Your goal: The lines from the start of the data through the line containing "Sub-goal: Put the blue" are to be reproduced exactly, both ends included.

━━━━━ Task material

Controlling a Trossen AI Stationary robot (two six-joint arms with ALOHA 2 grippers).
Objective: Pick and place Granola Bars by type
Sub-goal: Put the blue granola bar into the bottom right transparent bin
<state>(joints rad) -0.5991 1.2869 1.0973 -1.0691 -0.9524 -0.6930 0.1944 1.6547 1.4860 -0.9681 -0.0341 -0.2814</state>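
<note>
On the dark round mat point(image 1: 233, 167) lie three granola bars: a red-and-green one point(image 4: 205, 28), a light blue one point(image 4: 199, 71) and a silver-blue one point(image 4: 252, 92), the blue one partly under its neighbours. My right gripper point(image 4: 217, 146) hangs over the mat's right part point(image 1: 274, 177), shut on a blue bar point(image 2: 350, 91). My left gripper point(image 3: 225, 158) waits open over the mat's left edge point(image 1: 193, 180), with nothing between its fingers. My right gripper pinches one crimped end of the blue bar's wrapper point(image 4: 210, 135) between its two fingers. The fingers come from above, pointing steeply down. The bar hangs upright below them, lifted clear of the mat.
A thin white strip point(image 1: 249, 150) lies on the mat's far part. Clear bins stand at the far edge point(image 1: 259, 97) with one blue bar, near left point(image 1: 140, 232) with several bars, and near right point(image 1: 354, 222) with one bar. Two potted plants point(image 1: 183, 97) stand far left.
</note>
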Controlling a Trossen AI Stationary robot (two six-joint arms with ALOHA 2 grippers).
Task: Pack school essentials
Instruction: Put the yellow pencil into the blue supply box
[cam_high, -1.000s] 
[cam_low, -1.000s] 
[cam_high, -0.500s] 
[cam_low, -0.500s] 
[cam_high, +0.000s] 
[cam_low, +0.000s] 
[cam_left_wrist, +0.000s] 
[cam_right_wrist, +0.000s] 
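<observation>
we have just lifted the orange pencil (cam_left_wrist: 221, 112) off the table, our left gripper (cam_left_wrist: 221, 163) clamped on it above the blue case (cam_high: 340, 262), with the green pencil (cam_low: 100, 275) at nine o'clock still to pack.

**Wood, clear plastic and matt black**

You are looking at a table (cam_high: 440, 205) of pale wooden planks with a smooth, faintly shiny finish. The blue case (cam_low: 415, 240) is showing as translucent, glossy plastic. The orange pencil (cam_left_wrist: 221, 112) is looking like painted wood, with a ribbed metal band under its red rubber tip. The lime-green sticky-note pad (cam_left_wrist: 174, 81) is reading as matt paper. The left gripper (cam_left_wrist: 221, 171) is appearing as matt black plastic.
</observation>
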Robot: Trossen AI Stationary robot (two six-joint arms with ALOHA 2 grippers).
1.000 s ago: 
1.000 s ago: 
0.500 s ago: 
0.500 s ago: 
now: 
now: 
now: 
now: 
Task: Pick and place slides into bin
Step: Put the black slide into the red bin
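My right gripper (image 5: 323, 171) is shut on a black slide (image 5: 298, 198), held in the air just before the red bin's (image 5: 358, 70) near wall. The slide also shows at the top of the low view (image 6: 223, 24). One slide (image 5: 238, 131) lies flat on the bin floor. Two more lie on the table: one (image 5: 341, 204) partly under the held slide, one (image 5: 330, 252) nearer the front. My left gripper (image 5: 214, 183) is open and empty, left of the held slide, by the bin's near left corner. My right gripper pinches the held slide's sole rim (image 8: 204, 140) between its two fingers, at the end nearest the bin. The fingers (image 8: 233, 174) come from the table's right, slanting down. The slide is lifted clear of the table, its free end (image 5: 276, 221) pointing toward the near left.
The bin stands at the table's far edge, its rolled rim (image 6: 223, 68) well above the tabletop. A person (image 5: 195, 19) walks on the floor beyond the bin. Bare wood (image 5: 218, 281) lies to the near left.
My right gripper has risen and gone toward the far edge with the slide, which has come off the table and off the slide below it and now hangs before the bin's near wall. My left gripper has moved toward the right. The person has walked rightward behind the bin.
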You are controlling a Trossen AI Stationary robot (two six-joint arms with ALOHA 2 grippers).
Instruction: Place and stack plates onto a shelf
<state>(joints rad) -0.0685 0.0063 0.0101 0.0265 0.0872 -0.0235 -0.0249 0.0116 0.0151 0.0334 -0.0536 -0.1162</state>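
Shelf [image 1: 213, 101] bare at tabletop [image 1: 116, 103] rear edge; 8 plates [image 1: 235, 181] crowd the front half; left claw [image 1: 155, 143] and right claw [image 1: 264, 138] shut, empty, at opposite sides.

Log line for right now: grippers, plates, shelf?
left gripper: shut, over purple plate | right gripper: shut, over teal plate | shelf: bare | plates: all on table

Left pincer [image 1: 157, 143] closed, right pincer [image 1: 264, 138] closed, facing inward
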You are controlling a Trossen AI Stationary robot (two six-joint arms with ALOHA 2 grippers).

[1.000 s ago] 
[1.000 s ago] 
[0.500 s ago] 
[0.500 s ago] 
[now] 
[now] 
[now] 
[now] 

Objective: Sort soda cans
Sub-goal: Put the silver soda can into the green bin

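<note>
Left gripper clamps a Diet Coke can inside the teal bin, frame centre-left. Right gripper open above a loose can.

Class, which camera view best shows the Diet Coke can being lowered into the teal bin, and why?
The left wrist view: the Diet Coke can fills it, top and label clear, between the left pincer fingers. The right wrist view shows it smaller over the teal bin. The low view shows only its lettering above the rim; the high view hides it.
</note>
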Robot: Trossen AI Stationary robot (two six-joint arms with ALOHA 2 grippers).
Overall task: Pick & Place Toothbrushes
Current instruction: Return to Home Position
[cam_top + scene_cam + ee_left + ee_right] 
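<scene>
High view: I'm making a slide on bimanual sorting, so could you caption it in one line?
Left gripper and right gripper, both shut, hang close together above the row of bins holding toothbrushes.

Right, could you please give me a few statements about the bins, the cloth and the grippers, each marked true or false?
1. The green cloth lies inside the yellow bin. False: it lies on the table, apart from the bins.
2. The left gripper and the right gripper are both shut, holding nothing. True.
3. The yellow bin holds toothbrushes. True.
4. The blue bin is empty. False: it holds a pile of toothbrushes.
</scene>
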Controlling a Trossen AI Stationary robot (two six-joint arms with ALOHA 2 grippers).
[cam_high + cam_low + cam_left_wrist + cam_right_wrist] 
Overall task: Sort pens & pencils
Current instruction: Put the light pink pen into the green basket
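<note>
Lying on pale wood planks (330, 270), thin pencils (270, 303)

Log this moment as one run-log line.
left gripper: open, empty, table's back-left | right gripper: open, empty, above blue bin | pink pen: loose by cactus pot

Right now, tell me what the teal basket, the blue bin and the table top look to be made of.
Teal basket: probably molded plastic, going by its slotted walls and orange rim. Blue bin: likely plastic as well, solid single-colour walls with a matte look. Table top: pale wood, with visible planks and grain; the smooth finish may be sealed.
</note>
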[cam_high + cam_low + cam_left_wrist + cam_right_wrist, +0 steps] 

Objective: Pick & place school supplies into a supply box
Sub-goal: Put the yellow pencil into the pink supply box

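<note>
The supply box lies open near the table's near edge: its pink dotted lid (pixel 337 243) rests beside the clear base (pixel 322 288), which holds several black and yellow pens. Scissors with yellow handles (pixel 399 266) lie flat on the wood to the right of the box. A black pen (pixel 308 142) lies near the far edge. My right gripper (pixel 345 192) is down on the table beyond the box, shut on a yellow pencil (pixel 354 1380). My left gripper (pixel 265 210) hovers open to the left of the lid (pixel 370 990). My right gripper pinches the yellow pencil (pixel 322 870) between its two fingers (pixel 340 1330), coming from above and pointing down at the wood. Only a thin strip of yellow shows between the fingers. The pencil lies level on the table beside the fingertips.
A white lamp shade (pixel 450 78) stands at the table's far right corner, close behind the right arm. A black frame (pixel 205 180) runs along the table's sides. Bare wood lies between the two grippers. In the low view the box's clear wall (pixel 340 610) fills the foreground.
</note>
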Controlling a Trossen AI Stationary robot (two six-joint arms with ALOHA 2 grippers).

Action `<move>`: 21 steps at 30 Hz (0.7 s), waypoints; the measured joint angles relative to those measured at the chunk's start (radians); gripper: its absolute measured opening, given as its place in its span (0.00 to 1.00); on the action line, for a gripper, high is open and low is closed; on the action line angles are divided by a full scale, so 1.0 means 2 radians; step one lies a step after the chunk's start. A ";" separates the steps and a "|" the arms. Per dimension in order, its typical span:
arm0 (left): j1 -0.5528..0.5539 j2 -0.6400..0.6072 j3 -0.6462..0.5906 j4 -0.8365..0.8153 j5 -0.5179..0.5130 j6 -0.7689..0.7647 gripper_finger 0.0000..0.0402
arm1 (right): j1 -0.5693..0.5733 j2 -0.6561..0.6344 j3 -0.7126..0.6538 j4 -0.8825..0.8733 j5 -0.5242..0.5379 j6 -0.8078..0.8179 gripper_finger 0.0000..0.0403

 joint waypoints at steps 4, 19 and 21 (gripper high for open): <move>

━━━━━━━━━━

Solution to the problem:
Controlling a Trossen AI Stationary robot (two six-joint arms with ALOHA 2 grippers).
Objective: Pick and place Granola Bars by type
Sub-goal: Put the blue granola bar into the bottom right transparent bin

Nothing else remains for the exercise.